Two things jump out at me:
First, Steam has been an incredible boon to indie games, at least in terms of exposure. Yeah, Greenlight has its problems, but name an indie success story and chances are you'll find it on Steam. When you buy a Humble Bundle (which is how I'll probably end up owning Revolution 60 someday), they give you Steam codes along with direct downloads. But here's Wu, acting like Steam is made up of nothing but misogynist CoD bros. The audience she wants is already there; she's just underestimated their indifference to her product, and to Greenlight in general. EDIT: And it got greenlit. Ok. So the audience was there.
Second, she's talking a lot about story vs. graphics, or story vs. different kind of story. I think that might be the key here. When Wu and her pals say we need games that "aren't fun," they mean we need games that aren't power fantasies with predictable happy (or edgy) endings. Frankly, I agree. I like games where the protagonist is vulnerable and outmatched (like, say, 50% of the survival horror genre), and games where the ending is ambiguous or even flat-out bad (like 80% of the survival horror genre). But those games are still fun. Hell, Papers Please, as depressing and deliberately ugly as it is, is still fun because it keeps the player engaged - stamp more passports, turn away more refugees, save more money for your starving family, and try to do a little better each time you play. She ignores the issue of gameplay almost entirely. The only way to make a game "not fun" is to break the gameplay in some way. Fuck up the controls, leave in bugs, make it unfair or unwinnable or just plan boring. A game that teaches you something, or just makes you feel like shit, can still succeed as a game.

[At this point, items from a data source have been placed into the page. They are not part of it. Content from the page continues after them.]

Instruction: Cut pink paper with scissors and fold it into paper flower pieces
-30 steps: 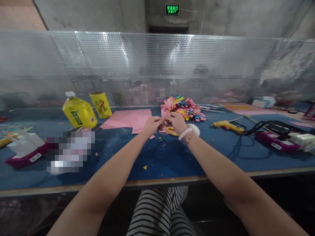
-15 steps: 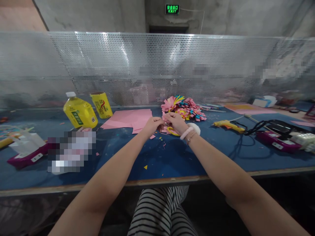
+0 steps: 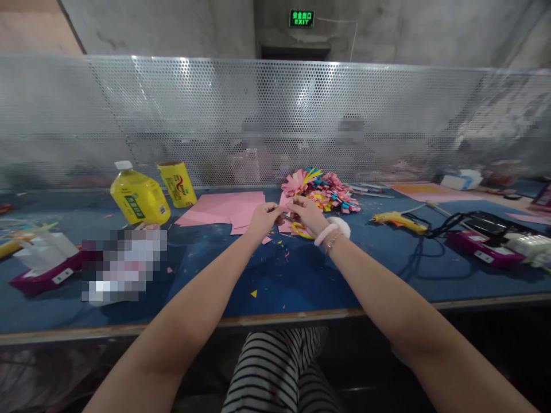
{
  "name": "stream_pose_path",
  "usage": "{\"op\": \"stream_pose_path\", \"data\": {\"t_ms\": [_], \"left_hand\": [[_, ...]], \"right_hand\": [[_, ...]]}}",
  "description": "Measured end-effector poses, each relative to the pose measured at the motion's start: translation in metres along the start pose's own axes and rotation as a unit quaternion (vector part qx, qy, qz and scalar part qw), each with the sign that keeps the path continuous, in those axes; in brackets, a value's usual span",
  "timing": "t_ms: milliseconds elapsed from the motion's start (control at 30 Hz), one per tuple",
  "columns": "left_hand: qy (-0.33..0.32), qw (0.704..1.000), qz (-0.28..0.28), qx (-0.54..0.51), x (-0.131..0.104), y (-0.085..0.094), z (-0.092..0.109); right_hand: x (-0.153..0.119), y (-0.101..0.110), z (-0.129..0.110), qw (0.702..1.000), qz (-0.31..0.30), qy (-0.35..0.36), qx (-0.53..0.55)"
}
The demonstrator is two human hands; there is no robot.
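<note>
My left hand (image 3: pixel 264 219) and my right hand (image 3: pixel 308 214) meet over the table, fingertips pinched together. Between them they hold a small piece of pink paper (image 3: pixel 287 205), mostly covered by the fingers. Below my right hand lies a yellow loop (image 3: pixel 302 231), which looks like a scissors handle; its other end is hidden. Just beyond the hands is a pile of fringed paper flowers (image 3: pixel 333 192) in pink, yellow and blue. Flat pink sheets (image 3: pixel 215 208) lie to the left of my left hand.
A yellow liquid bottle (image 3: pixel 140 198) and a yellow cardboard tube (image 3: pixel 177 184) stand at left. On the right are a yellow glue gun (image 3: pixel 399 221) and a purple power strip (image 3: pixel 484 249) with cables. A perforated metal screen (image 3: pixel 215 115) rises behind the table (image 3: pixel 275 287).
My fingers have shifted slightly around the pink paper, and more of it shows between the fingertips. Both hands stay in nearly the same place.
</note>
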State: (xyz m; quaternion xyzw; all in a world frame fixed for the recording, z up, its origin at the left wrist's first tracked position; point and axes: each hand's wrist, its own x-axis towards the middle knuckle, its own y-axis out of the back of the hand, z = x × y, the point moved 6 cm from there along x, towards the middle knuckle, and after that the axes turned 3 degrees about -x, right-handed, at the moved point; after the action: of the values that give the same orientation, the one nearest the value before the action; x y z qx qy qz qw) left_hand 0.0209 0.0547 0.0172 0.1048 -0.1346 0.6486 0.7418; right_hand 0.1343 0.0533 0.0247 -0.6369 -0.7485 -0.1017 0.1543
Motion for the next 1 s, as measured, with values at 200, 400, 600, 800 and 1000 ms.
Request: {"op": "stream_pose_path", "data": {"t_ms": [200,400,600,800,1000], "left_hand": [[0.099,0.983,0.024,-0.156,-0.001,0.002,-0.007],[0.172,0.954,-0.035,-0.241,-0.006,-0.006,-0.013],[0.131,0.954,-0.105,-0.248,-0.009,-0.012,-0.006],[0.106,0.962,-0.093,-0.233,-0.007,-0.009,-0.002],[0.127,0.962,-0.051,-0.238,-0.009,-0.006,0.002]], "right_hand": [[0.003,0.008,-0.008,0.989,0.023,0.082,-0.123],[0.002,0.009,-0.020,0.974,0.013,0.146,-0.173],[0.002,0.012,-0.021,0.972,0.042,0.155,-0.169],[0.002,0.009,-0.008,0.996,-0.004,0.078,-0.040],[-0.001,0.003,-0.008,0.998,-0.029,0.037,0.051]]}}
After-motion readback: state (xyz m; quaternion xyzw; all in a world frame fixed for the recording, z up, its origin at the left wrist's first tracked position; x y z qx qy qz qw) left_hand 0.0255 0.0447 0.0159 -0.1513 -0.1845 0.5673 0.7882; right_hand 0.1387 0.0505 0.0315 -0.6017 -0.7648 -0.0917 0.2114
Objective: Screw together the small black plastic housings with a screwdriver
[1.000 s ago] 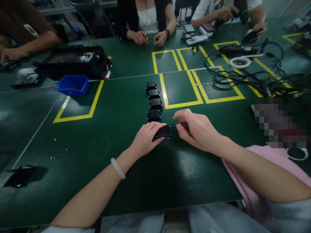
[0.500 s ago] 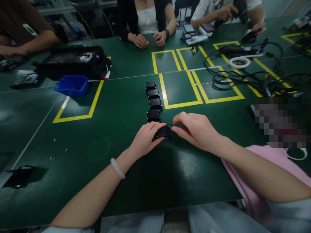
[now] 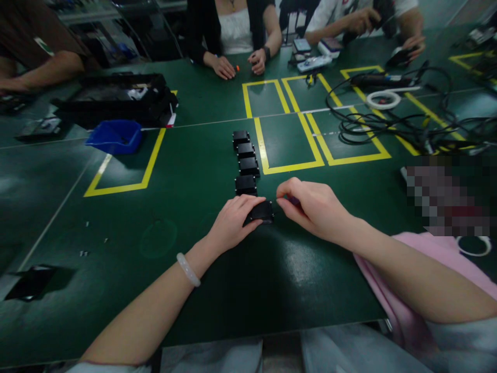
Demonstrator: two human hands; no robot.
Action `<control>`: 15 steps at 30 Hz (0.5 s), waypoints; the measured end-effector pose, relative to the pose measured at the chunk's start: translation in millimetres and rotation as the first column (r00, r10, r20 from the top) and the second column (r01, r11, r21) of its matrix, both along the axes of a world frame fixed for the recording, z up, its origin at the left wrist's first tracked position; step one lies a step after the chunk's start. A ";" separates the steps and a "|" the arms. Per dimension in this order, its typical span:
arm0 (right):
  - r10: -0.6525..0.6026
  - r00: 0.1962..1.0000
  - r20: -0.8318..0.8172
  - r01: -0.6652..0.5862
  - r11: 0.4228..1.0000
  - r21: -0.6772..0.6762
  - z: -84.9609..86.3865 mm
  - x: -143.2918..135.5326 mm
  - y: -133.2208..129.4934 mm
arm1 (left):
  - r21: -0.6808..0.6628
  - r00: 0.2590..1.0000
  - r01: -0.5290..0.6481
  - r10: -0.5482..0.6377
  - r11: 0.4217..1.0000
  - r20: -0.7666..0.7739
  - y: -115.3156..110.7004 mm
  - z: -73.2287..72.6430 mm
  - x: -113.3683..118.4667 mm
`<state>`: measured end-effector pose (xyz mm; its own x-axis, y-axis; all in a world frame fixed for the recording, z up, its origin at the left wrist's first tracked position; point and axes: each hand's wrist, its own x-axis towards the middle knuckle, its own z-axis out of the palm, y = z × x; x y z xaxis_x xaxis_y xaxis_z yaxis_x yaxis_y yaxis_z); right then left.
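My left hand (image 3: pixel 236 220) grips a small black box-shaped part (image 3: pixel 262 211) between thumb and fingers, against the green tabletop (image 3: pixel 217 316). Small shiny bits show at that part's right side. Just to the right, my right hand (image 3: pixel 310 204) is closed in a pinch, thumb against curled forefinger. Whatever sits in the pinch is too small or hidden to name. Beyond my left fingers, similar black parts run in a line away from me, among them a near one (image 3: pixel 245 183) and a far one (image 3: pixel 240 137).
A blue bin (image 3: pixel 115 137) stands left, before a stack of black trays (image 3: pixel 116 106). Small screws (image 3: pixel 84 254) and a dark piece (image 3: pixel 33 282) lie at left. Cables (image 3: pixel 365 124), a white ring (image 3: pixel 383 100) and pink cloth (image 3: pixel 407 259) are right. Co-workers sit across.
My right thumb and forefinger have closed together and drawn slightly right of the black part. My left hand keeps its hold. The co-worker's arm at far left has shifted left.
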<state>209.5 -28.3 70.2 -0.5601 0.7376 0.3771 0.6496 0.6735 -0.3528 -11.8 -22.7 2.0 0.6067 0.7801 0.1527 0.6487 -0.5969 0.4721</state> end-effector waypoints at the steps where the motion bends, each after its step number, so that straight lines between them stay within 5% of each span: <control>1: -0.004 1.000 -0.009 0.004 1.000 -0.005 0.2 0.0 -0.2 | 0.002 1.000 0.000 0.000 1.000 -0.004 0.0 -0.1 0.2; 15: -0.010 1.000 -0.007 0.010 1.000 -0.018 0.1 0.3 -0.1 | 0.006 1.000 -0.001 0.001 1.000 0.007 -0.5 1.1 0.3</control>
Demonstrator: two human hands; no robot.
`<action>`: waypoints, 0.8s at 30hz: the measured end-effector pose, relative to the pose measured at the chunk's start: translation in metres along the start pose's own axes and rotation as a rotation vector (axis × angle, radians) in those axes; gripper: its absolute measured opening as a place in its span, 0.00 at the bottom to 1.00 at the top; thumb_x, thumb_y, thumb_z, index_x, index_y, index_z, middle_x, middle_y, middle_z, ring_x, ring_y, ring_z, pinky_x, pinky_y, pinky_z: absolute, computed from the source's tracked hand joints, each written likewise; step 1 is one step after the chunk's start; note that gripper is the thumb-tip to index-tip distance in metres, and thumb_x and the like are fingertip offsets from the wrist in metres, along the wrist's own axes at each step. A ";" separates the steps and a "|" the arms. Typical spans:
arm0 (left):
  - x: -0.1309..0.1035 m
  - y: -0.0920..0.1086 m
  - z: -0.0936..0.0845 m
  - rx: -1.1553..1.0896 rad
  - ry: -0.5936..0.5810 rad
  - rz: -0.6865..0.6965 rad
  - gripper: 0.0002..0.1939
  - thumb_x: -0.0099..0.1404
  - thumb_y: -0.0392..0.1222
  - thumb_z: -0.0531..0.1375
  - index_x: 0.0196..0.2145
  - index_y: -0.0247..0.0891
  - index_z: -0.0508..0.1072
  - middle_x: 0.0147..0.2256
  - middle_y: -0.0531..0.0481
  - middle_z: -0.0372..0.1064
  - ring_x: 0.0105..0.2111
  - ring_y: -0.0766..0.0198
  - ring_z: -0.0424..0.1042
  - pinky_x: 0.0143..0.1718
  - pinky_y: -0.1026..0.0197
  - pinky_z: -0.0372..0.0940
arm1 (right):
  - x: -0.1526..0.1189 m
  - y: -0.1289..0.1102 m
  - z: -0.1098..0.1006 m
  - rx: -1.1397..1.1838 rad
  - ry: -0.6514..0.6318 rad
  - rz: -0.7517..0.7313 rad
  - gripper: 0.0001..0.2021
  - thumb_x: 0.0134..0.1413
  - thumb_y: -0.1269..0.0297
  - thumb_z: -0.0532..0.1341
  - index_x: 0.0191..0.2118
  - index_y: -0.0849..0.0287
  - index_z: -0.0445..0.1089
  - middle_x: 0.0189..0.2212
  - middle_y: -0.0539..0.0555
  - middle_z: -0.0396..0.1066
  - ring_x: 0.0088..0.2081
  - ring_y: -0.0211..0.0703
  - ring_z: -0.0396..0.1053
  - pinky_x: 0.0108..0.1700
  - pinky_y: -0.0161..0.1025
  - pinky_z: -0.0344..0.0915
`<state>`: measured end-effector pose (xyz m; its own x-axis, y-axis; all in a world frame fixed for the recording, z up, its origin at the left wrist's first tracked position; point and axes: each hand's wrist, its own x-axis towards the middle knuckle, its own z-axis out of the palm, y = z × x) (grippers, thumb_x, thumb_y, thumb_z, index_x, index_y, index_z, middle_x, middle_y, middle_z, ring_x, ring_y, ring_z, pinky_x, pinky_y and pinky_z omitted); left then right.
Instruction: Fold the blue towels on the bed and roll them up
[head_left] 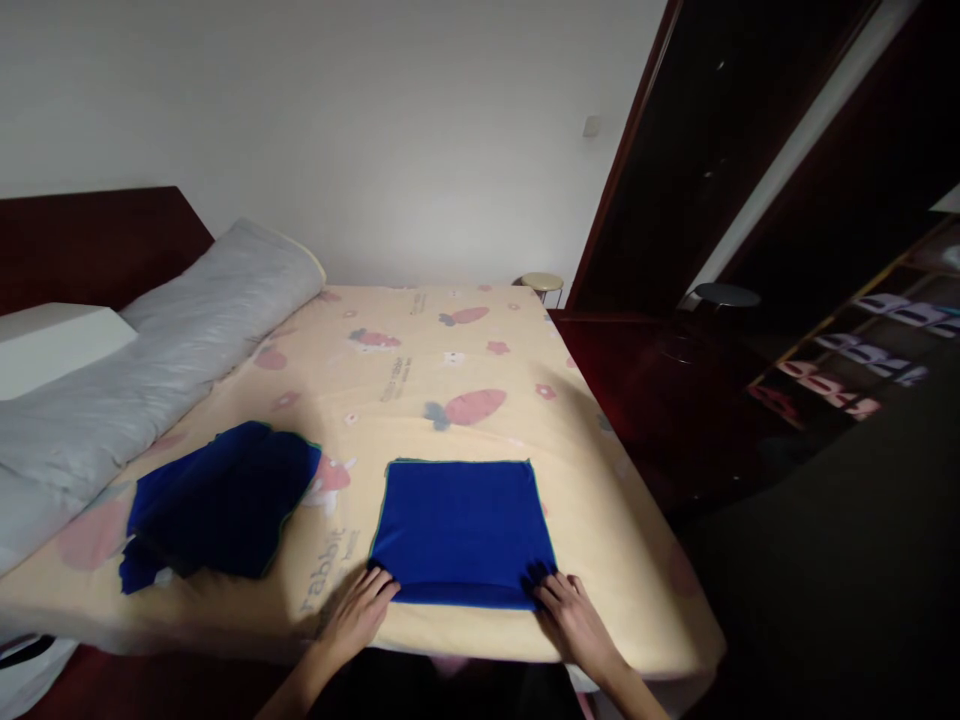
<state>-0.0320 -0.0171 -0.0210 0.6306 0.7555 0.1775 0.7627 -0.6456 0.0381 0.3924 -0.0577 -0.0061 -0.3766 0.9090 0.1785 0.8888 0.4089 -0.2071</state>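
Note:
A blue cloth [465,520] with thin green edging lies flat on the bed, its near edge turned over in a narrow fold. My left hand [364,603] is closed on its near left corner, fingers bent over the fabric. At the near right corner my right hand [568,608] grips the cloth the same way; both thumbs are mostly hidden. Further left, a second blue cloth [225,500] with green edging lies crumpled, apart from both hands.
A yellow bedsheet [420,370] with carrot and rabbit prints covers the bed. A long grey rolled bedding piece [202,300] and a white block [60,340] lie at the left by the dark headboard [90,240]. Stools [541,282] and a shoe rack [840,350] stand beyond.

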 end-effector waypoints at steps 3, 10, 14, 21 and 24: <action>-0.022 -0.013 -0.003 0.014 0.024 0.020 0.28 0.61 0.24 0.50 0.54 0.47 0.69 0.46 0.53 0.74 0.49 0.62 0.71 0.54 0.57 0.65 | -0.019 0.018 -0.001 -0.048 0.034 -0.053 0.14 0.63 0.72 0.50 0.44 0.53 0.70 0.38 0.52 0.73 0.43 0.45 0.69 0.49 0.44 0.58; -0.026 -0.019 -0.021 -0.132 0.044 -0.064 0.19 0.65 0.30 0.53 0.49 0.47 0.73 0.42 0.52 0.76 0.45 0.60 0.73 0.50 0.56 0.67 | -0.023 0.030 -0.012 0.110 -0.058 0.040 0.13 0.64 0.63 0.53 0.47 0.47 0.72 0.41 0.52 0.75 0.45 0.45 0.69 0.47 0.43 0.61; -0.014 -0.022 -0.034 -0.295 0.002 -0.220 0.14 0.64 0.31 0.54 0.41 0.45 0.75 0.39 0.50 0.75 0.42 0.60 0.73 0.45 0.58 0.68 | -0.009 0.031 -0.019 0.221 -0.148 0.260 0.14 0.60 0.55 0.53 0.39 0.49 0.76 0.42 0.55 0.74 0.45 0.50 0.69 0.47 0.46 0.62; 0.015 -0.029 -0.057 -0.295 -0.201 -0.319 0.09 0.60 0.33 0.57 0.32 0.44 0.75 0.37 0.51 0.73 0.43 0.60 0.70 0.47 0.57 0.62 | 0.016 0.042 -0.022 0.139 -0.275 0.427 0.14 0.58 0.55 0.53 0.38 0.50 0.75 0.43 0.54 0.75 0.47 0.49 0.70 0.46 0.43 0.63; 0.026 -0.034 -0.057 -0.225 -0.280 -0.341 0.08 0.59 0.32 0.57 0.32 0.43 0.74 0.36 0.52 0.74 0.41 0.61 0.71 0.46 0.58 0.61 | 0.022 0.044 -0.024 0.090 -0.275 0.424 0.11 0.56 0.58 0.55 0.32 0.53 0.74 0.42 0.55 0.76 0.48 0.51 0.70 0.48 0.45 0.61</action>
<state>-0.0499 0.0180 0.0381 0.3886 0.9087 -0.1524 0.9018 -0.3411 0.2652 0.4294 -0.0222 0.0118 -0.0535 0.9791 -0.1960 0.9570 -0.0058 -0.2901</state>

The issue is, most of the ones that have tried have failed.
Revolution 60 doesn't work because (if you go by Smutley's review) it's just doing the same thing over and over, with cutscenes in between. The gameplay is made for 15-minute sessions on the subway, but the story is a better fit for the sort of game that you sit down and give your full attention to. It's like trying to insert an epic story into Candy Crush; the two just don't mix.